Members of Ronnie Scott's Big Band in 1955
Members of Ronnie Scott’s Big Band in 1955
It’s jazz, but if you have to ask...

Alan Plater takes a look at the self-deprecating humour that’s synonymous with jazz and life at Ronnie Scott’s

Ronnie Scott’s Jazz Farrago.
Edited by Jim Godbolt. Hampstead Press

LOUIS Armstrong, asked to define jazz, famously said: “If you have to ask, you wouldn’t understand anyway.”
Musical definitions, in any case, become more meaningless as time passes. Two years ago at the St Magnus Festival in Orkney, I heard some traditional musicians from Kosovo jamming with the locals. The music was a kind of Eastern European/Celtic/ Rock fusion with a touch of Scandinavian thrown in, and it was thrilling. To give it a name would have been to reduce it to a commodity.
Even so, it’s possible to discern a clear historical line in jazz – starting in New Orleans, reaching the western world by way of Chicago and New York – and winding up with a legendary outpost in Frith Street, Soho, under the guidance of Ronnie Scott and his partner Pete King.
Between 1979 and 2006 Jim Godbolt edited the house magazine – a sure-fire way, as he would confirm, of avoiding fame and fortune.
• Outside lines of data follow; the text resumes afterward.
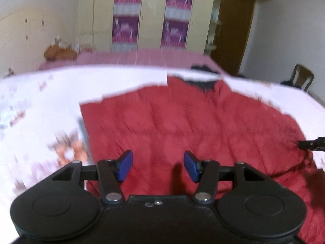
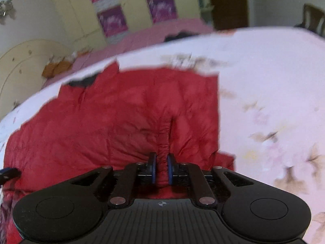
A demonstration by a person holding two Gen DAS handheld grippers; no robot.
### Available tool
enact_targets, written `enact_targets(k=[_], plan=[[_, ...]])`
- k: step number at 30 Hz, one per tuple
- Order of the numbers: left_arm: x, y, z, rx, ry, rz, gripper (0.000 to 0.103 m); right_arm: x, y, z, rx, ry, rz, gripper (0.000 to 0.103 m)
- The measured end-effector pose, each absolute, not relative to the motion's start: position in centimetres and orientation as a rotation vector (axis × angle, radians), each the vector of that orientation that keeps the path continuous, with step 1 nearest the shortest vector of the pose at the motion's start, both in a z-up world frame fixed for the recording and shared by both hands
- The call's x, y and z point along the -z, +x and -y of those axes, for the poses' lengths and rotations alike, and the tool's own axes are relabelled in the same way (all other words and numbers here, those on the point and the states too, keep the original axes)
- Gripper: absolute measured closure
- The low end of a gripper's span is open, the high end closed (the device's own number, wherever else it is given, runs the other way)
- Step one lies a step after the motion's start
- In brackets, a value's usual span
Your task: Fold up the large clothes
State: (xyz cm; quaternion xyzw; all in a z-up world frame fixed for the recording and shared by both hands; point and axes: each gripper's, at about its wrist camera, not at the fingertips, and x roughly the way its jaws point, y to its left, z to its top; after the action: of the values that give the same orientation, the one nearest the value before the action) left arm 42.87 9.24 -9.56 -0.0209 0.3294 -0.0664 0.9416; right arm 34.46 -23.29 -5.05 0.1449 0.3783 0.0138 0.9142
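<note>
Nearest to us, our right tool is clamped on a gathered ridge of the red padded jacket; its blue pads stand close together with the bunched cloth pressed between them, at the jacket's near edge. Our left tool hangs over the same jacket with its blue pads well apart and nothing between them; red cloth shows below the gap, and whether the pads touch it we cannot tell. In the left wrist view the black tip of the right tool shows at the far right edge, at the jacket's side, where the fabric puckers. The jacket lies spread flat on a bed, on a white bedsheet printed with faint pinkish and brown flowers, and its quilted panels run away from us toward a dark collar at the far end. In the right wrist view the jacket's right side ends in a straight edge with bare sheet beside it. Beyond the white sheet lies a pink bedspread, with a dark heap of cloth on it near the jacket's collar and an orange-brown bundle at its left end. Farther back stand a cream wardrobe with purple patterned panels, a brown door and a wooden chair against the wall. Both views are blurred.
</note>
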Motion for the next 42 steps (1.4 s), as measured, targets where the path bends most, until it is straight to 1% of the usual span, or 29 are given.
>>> enact_targets(k=[1,2,3,6,7,9,11,12,13,14,15,17,21,22,23,24,25,26,33,36,39,40,41,42], plan=[[9.3,43.2,-9.4,0.142,-0.041,-0.663,0.046,4.4,33.8,23.3,0.002,0.295,-0.747,0.068],[9.3,43.7,-9.6,0.155,-0.045,-0.665,0.046,4.0,33.6,23.4,0.025,0.284,-0.728,0.042],[9.6,44.3,-9.7,0.164,-0.045,-0.669,0.046,3.8,33.4,23.2,0.032,0.275,-0.708,0.039],[11.4,45.9,-9.6,0.17,-0.023,-0.715,0.045,4.3,34.5,21.9,0.013,0.242,-0.734,0.039],[12.3,46.4,-9.6,0.153,-0.011,-0.748,0.043,5.0,35.4,21.3,0.009,0.205,-0.762,0.039],[13.1,46.6,-10.0,0.153,-0.029,-0.751,0.041,6.7,36.7,20.6,0.042,0.13,-0.873,0.039],[12.7,46.3,-10.2,0.157,-0.023,-0.753,0.042,6.4,36.1,20.9,0.06,0.163,-0.865,0.039],[12.2,45.7,-10.5,0.164,-0.023,-0.744,0.041,5.7,35.2,21.3,0.076,0.184,-0.839,0.039],[11.6,45.0,-10.9,0.18,-0.031,-0.725,0.028,4.9,34.2,21.8,0.083,0.205,-0.807,0.039],[11.1,44.2,-11.3,0.186,-0.04,-0.703,0.011,4.1,33.1,22.4,0.08,0.229,-0.782,0.039],[10.5,43.1,-11.7,0.176,-0.048,-0.683,0.007,3.5,31.8,23.0,0.074,0.246,-0.772,0.039],[10.0,40.9,-12.7,0.183,-0.074,-0.681,0.006,2.9,29.6,24.3,0.056,0.271,-0.775,0.039],[10.0,36.0,-14.5,0.179,-0.119,-0.722,0.009,2.9,25.0,27.3,0.01,0.356,-0.815,0.039],[10.1,34.7,-14.9,0.175,-0.131,-0.735,0.012,2.9,24.1,28.0,0.004,0.377,-0.828,0.039],[10.3,33.4,-15.3,0.161,-0.146,-0.752,0.018,3.0,23.1,28.6,-0.001,0.398,-0.838,0.039],[10.5,32.0,-15.7,0.156,-0.171,-0.774,0.02,3.2,22.0,29.4,-0.009,0.416,-0.848,0.039],[10.7,30.8,-16.0,0.155,-0.194,-0.791,0.025,3.4,21.0,30.0,-0.015,0.431,-0.859,0.039],[11.0,29.5,-16.2,0.149,-0.214,-0.809,0.026,3.5,20.3,30.6,-0.019,0.444,-0.867,0.039],[11.9,22.7,-16.2,0.171,-0.327,-0.877,0.028,4.4,13.4,33.4,-0.107,0.545,-0.922,0.039],[12.1,20.5,-16.4,0.203,-0.404,-0.895,0.034,4.7,10.8,33.8,-0.159,0.571,-0.943,0.039],[12.5,18.5,-16.5,0.226,-0.477,-0.893,0.036,5.1,8.6,34.2,-0.222,0.626,-0.95,0.039],[12.6,17.9,-16.6,0.229,-0.506,-0.888,0.038,5.3,8.2,34.3,-0.238,0.643,-0.949,0.043],[12.8,17.5,-16.7,0.235,-0.541,-0.884,0.041,5.4,7.8,34.4,-0.252,0.665,-0.953,0.054],[13.1,17.1,-16.7,0.246,-0.579,-0.881,0.042,5.7,7.6,34.5,-0.271,0.695,-0.963,0.059]])
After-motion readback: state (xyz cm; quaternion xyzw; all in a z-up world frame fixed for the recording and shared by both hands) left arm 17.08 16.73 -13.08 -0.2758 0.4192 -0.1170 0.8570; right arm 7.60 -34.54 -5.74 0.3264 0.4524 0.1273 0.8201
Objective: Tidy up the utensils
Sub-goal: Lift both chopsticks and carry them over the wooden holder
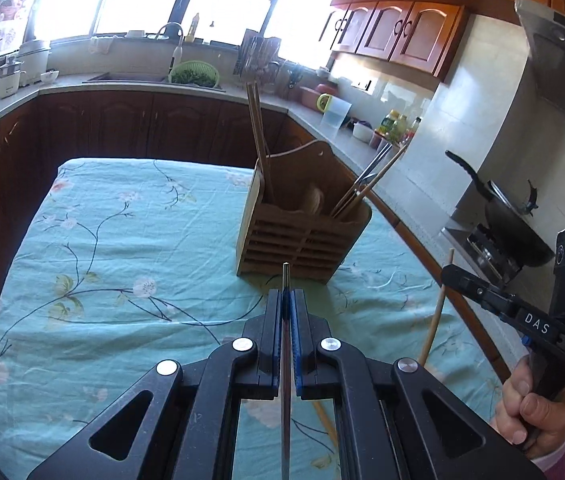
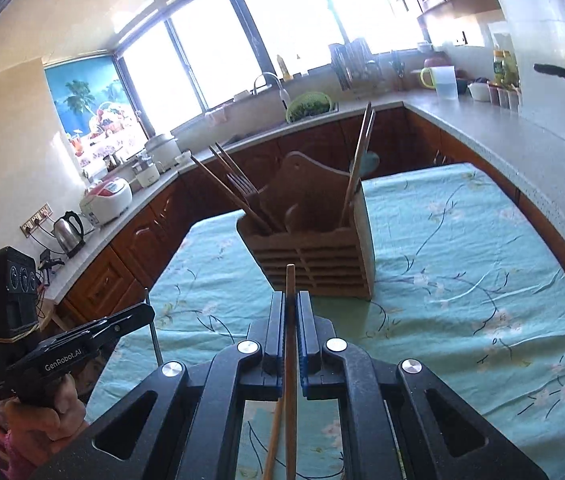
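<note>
A wooden slatted utensil holder [image 1: 302, 236] stands on the floral teal tablecloth [image 1: 122, 240], with chopsticks [image 1: 260, 140] and a fork inside. My left gripper [image 1: 286, 300] is shut on a thin metal utensil [image 1: 285, 280], its tip just short of the holder's front. My right gripper [image 2: 291, 300] is shut on a wooden chopstick [image 2: 290, 320] in front of the holder [image 2: 314, 256]. The right gripper also shows in the left wrist view [image 1: 448, 272], with its chopstick [image 1: 436, 312]. The left gripper shows at the left in the right wrist view [image 2: 146, 312].
Another wooden chopstick [image 2: 272, 440] lies on the cloth under my right gripper. Kitchen counters [image 1: 342, 140] ring the table, with a sink, a green colander [image 1: 194, 74], a pitcher, jars, a rice cooker [image 2: 108, 200] and a kettle [image 2: 68, 232]. A pan [image 1: 518, 220] sits on the stove.
</note>
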### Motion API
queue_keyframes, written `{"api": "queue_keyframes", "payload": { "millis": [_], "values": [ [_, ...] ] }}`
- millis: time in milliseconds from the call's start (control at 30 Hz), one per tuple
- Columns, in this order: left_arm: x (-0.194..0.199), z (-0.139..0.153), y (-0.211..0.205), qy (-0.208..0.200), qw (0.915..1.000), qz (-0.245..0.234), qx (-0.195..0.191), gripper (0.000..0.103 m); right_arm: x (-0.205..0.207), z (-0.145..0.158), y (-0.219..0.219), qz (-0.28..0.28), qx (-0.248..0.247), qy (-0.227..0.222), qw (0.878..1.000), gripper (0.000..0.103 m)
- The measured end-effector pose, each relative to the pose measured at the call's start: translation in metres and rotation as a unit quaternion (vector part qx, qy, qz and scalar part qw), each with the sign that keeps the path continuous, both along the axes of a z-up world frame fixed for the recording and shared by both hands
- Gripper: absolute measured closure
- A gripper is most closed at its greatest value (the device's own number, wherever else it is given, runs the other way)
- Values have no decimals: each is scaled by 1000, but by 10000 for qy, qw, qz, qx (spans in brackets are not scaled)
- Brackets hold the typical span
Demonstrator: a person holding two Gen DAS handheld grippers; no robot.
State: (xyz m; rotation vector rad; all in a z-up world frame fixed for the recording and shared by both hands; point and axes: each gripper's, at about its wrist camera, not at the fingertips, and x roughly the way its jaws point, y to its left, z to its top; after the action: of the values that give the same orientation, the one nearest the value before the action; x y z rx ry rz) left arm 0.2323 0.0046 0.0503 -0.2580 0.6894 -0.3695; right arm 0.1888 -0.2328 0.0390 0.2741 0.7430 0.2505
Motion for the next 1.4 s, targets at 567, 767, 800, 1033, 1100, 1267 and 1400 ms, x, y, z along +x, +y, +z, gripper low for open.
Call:
{"api": "queue_keyframes", "payload": {
  "millis": [567,767,800,1033,1100,1267,1400],
  "values": [
    [-18,30,14,-575,9983,91,-59,101,2,44,-12,-193,4,-602,9980,98],
    [-13,33,12,-691,9975,120,-57,100,3,44,-14,-206,0,-617,9979,98],
    [-11,34,12,-712,9974,126,-55,101,4,45,-14,-210,-3,-626,9978,98],
    [-3,44,11,-938,9954,185,-30,101,12,52,-18,-271,-36,-728,9970,98],
    [1,48,9,-1031,9945,190,-23,101,15,56,-19,-295,-35,-789,9964,98],
    [11,62,8,-1300,9912,240,-66,101,24,74,-24,-388,-63,-1041,9938,98],
    [19,72,8,-1553,9873,311,-115,101,32,93,-28,-497,-108,-1302,9902,98]
  ]
}}
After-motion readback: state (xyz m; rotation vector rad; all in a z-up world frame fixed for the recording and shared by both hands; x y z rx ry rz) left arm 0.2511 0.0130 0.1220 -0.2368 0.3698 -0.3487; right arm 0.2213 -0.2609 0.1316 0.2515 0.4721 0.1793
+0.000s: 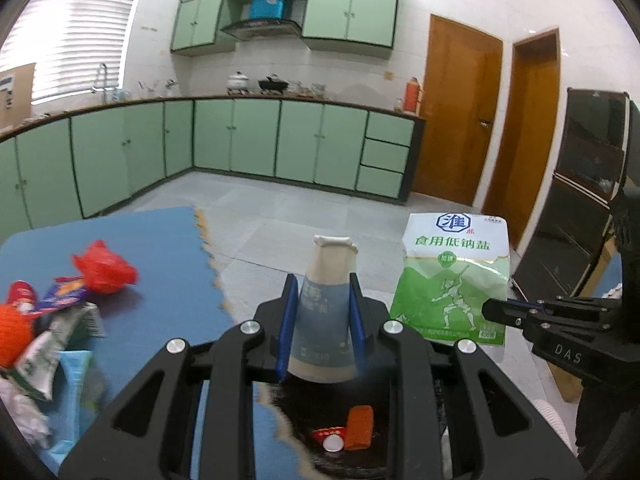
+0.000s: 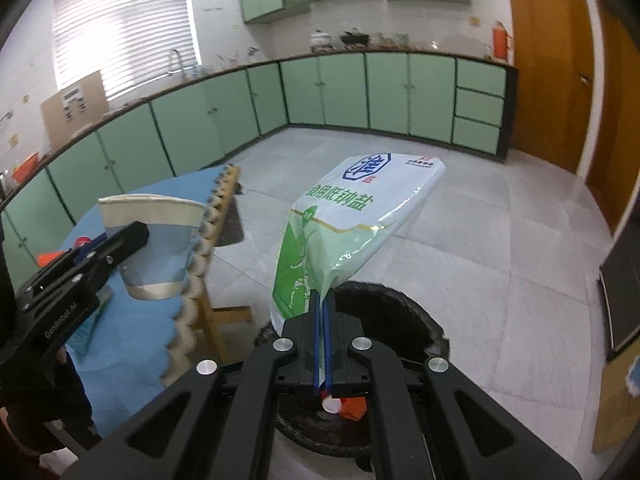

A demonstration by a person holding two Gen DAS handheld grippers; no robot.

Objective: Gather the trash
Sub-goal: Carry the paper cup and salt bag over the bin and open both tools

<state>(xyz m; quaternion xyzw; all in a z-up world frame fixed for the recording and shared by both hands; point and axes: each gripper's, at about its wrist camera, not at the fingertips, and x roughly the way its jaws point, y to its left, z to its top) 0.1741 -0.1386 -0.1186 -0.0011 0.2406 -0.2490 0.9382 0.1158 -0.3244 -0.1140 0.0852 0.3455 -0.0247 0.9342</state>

His book, Ronnie Scott’s Jazz Farrago, a compilation of interviews, articles, poems and cartoons from those years, gives a very clear idea of what it was like to hang out at Ronnie’s during that period.
Business was variable. Ronnie said the only way to make a million running a jazz club was to start off with two million. Public neglect and penury formed a key part of his stand-up routine: “You should have been here last week. Somebody should have been here last week. We had the bouncers chucking them in. Fellow asked for change of a £10 note and we made him a partner.”
But even when the place was full, as it was increasingly during the 1990s, the problem became that of over-exuberant audiences, and Ronnie’s response was characteristically on the nose, commenting: “Could you make less noise, sir? I remember how excited I was after my first half of lager. But if you insist on
talking during the music, we’ll have to send for Igor with his genital clamp.”
The humour of jazz and its players goes back as far as the music itself. Joe Venuti, the jazz violinist, used to send Wingy Manone, a one-armed trumpet player, a single cufflink for his birthday. A little later, Jack Sheldon, a trumpet player from America’s west coast, was out on the streets during the Los Angeles riots and reprimanded a woman looting from a shop with the words: “Lady, you simply cannot loot those shoes with that handbag.”
Whether these things actually happened, or the words were actually spoken, they all speak to a mythology that we need to sustain our being.
Digby Fairweather tells a story in Jazz Farrago about a musician staying in unsalubrious digs, who walks into the kitchen to find the landlady spreadeagled on the table underneath another of the lodgers. “Oh,” she says to the musician, “you must think I’m a terrible flirt.”
I do occasional gigs with a band led by the great multi-instrumentalist and composer Alan Barnes. I write lyrics, he writes the music and Liz Fletcher sings the songs. On the night I tell the stories behind the songs and on the road with the show, we’ve had many a digs experience. After staying at a B&B in Lancashire our trumpet player, the mighty Bruce Adams, commented: “The towels were so thin you could spit peas through them.” It’s tempting to analyse all this, though the words of my good friend Barry Cryer come to mind: “Analysing humour is like dissecting a frog. Nobody laughs and the frog dies.”
Even so, it’s difficult to avoid the conclusion that jazz humour is different in essence. The tales are sardonic but rarely cruel. The only victims tend to be the musicians themselves, as with the jazz pianist who’s told by his doctor he only has three months to live.
“But on what?” comes the reply.
Alan Barnes told me Zoot Sims’ story only last week. Zoot went into a bar in New York where he found fellow tenor player Al Cohn. There was a baseball game showing silently on the television set.
“What’s the score?” asks Zoot.
“Nine to five,” says Al.
“Who’s winning?”
“Nine.”
That seems to me definitive jazz humour. I could explain why, but if you have to ask…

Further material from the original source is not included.